The increasing demand for real-time video surveillance systems has underscored the need for automated methods to detect abnormal human behaviors, particularly to enhance the safety of individuals, including those living alone. This study presents a deep learning-based framework for identifying anomalous human activities in video data, enabling timely interventions.By leveraging advanced deep CNNs, the proposed framework extracts discriminative features directly from raw video frames, eliminating dependence on manual design features. To mitigate challenges associated with limited labeled training data, transfer learning from large-scale action recognition datasets is employed. The model is trained and rigorously evaluated on a dataset encompassing four critical categories of abnormal behavior: fighting, explosions, robbery, and assault. The project results to show the framework\'s effectiveness in accurately detecting these activities, contributing to enhanced surveillance and public safety.
Introduction
This research focuses on predictive modeling of abnormal human behaviors in surveillance environments, leveraging AI techniques like Convolutional Neural Networks (CNN) to improve over traditional manual monitoring.
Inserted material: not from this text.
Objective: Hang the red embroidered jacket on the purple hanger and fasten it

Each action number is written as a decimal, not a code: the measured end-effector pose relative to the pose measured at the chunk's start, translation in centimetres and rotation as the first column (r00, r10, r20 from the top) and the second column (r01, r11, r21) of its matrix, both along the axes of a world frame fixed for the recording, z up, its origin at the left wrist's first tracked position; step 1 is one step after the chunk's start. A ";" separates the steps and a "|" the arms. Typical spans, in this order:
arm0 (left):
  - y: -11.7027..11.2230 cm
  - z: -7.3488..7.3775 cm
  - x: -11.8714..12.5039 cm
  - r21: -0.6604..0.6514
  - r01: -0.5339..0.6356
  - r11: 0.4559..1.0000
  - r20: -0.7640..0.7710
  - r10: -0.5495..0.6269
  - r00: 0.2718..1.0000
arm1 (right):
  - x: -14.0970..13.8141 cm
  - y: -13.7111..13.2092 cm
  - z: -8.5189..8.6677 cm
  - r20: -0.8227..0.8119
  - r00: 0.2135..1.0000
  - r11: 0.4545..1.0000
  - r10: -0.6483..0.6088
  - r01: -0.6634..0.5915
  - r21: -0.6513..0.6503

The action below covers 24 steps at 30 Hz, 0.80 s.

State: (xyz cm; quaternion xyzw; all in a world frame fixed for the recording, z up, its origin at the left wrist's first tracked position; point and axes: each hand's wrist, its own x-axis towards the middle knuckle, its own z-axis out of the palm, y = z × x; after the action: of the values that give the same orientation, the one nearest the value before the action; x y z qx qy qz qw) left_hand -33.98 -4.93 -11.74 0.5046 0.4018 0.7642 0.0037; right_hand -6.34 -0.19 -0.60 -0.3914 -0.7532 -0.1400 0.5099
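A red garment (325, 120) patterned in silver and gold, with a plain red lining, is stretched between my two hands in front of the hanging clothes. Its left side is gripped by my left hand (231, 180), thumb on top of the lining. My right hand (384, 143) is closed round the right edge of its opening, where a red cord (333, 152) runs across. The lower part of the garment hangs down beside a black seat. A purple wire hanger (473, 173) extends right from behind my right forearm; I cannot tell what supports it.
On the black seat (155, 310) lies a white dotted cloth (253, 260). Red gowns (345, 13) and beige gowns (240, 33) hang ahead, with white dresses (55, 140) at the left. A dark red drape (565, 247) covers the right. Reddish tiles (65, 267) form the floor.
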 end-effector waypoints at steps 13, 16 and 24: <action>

It emphasizes real-time detection, pattern recognition, and proactive security responses through analysis of behavioral and environmental data.
Key Objectives and Methodology
Build a model to detect and flag atypical human behavior using CNNs, improving security through real-time alerts.
Conducted a systematic literature review of recent studies from major databases.
Focused on high-accuracy models and promising methods like LSTM, YOLO, ResNet, and transfer learning.
Employed datasets such as UCF-Crime, CAVIAR, PETS, UCSD, V6, Crowd-11, and others for benchmarking.
Highlights from Literature Survey
CNN + NLP: Used for behavior analysis on social networks based on profile and URL data (e.g., Facebook, PhishTank).
Video Surveillance with 3D CNNs: Identified abnormal activities like loitering, falling, panic, violence, and sexual abuse more effectively than 2D CNNs.
Transfer Learning with Drones: Applied modified ResNet-18 models using drone footage for crowd monitoring, achieving over 90% accuracy.
1D CNN for Time-Series: Detected motion anomalies through a weakly supervised learning method.
Image-Based Recognition: IHAR system used PCA and various ML models to classify actions (e.g., walking, waving).
LSTM + PSO: Addressed real-time Human Activity Recognition (HAR) from video for healthcare and surveillance.
YOLO-Based Detection: Applied to patient monitoring, theft detection in schools, and crowd behavior analysis; accuracy up to 99.5% in some cases.
Darknet & CNN Models: Used for detecting threats such as weapons, child abuse, and suspicious activities with accuracies as high as 97.39%.
Graph Neural Networks: Used with OpenPose to extract skeleton-based features for behavior classification.
Transformer-Based Models: For crowd behavior categorization and multi-modal spatial-temporal analysis.
Design and Implementation
Design:
Utilized pre-trained CNN models through transfer learning.
Added custom layers for anomaly detection, extracting spatial-temporal features of human behavior.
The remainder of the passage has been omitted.